:: TASK OBJECTIVE ::
Output the data exactly, with every line intact.

:: DATA BLOCK ::
/---
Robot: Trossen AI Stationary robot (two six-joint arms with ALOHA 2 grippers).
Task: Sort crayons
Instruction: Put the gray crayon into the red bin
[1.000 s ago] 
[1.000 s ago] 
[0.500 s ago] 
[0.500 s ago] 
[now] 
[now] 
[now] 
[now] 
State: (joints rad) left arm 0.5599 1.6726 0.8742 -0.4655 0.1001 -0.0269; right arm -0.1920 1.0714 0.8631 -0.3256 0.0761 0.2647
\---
:: TASK SOLUTION ::
Robot: Trossen AI Stationary robot (two six-joint arms with ALOHA 2 grippers).
Task: Sort crayons
Instruction: Put the gray crayon into the red bin
[1.000 s ago] 
[1.000 s ago] 
[0.500 s ago] 
[0.500 s ago] 
[now] 
[now] 
[now] 
[now] 
State: (joints rad) left arm 0.5599 1.6726 0.8742 -0.4655 0.1001 -0.0269; right arm -0.1920 1.0714 0.8631 -0.3256 0.0761 0.2647

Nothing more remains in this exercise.